Work instructions: Verbatim, and with nothing else, reproduce the data below from its first line through the line containing "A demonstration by".

===== Source material

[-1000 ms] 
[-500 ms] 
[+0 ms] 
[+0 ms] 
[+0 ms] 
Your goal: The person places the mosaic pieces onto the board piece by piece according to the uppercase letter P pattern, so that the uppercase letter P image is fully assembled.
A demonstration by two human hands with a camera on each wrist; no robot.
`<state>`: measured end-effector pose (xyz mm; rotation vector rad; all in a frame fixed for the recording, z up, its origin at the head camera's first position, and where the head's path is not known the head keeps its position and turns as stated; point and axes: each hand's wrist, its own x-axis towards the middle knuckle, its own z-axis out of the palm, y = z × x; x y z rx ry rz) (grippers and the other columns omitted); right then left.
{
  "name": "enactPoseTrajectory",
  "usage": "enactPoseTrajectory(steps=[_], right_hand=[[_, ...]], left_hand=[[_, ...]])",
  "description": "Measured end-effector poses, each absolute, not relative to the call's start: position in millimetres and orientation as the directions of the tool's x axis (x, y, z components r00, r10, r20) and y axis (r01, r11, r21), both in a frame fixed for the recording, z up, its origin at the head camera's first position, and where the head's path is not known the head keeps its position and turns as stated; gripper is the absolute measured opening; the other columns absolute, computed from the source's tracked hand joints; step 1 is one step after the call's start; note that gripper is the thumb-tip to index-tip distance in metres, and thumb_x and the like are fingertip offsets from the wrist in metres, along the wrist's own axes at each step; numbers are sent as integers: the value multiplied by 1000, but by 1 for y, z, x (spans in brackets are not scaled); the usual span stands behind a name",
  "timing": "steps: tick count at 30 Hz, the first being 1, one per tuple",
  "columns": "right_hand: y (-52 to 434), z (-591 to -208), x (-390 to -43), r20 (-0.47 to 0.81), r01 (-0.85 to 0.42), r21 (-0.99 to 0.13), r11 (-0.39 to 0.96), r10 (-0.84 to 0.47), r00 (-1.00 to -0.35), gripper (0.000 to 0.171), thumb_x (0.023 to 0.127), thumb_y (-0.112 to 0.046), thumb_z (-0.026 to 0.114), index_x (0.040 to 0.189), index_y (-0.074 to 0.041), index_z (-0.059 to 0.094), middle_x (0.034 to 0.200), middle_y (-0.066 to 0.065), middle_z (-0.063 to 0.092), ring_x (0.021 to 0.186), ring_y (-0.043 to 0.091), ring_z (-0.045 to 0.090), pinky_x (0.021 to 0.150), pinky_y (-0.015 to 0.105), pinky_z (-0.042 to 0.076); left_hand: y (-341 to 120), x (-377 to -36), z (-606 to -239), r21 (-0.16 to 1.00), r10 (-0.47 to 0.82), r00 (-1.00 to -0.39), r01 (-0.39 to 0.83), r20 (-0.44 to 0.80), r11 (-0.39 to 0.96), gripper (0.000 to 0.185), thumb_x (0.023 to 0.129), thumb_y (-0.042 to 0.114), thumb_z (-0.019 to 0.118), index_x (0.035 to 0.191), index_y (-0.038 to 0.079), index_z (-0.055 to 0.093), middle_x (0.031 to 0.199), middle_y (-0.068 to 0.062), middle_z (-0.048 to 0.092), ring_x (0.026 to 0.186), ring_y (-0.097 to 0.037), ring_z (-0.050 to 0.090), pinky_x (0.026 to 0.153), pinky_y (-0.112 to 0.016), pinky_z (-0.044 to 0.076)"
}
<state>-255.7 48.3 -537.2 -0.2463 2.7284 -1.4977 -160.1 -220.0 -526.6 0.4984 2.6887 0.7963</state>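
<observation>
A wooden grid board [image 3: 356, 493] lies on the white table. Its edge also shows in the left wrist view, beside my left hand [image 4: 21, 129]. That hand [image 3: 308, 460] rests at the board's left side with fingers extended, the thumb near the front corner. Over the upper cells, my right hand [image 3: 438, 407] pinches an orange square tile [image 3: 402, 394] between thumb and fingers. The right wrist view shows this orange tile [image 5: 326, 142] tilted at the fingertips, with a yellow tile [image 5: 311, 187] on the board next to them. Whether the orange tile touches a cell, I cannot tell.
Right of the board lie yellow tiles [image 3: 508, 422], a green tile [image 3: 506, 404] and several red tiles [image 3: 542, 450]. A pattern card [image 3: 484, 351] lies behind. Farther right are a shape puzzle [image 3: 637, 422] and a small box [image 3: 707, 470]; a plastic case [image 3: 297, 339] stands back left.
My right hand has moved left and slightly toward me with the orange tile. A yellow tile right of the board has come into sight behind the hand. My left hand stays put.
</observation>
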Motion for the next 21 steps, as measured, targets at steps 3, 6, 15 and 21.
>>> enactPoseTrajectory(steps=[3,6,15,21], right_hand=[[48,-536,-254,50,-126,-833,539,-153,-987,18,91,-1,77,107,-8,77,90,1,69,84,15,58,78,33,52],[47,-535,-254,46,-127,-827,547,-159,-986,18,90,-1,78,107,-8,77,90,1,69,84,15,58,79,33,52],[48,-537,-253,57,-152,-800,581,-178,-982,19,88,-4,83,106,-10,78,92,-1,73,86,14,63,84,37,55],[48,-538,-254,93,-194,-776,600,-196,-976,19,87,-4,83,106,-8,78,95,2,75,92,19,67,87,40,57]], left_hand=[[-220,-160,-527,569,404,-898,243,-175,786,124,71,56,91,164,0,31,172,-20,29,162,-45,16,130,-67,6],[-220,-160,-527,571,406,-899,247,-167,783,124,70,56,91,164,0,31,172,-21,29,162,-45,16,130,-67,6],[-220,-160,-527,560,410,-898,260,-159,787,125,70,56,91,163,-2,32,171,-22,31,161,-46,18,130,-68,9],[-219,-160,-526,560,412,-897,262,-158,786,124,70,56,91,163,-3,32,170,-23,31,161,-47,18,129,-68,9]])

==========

Written reply:
[-1000 ms] 
[-500 ms] 
[+0 ms] 
[+0 ms] 
[+0 ms] 
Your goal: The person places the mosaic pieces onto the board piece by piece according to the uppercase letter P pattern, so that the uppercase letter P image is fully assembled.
A demonstration by two human hands with a camera on each wrist; no robot.

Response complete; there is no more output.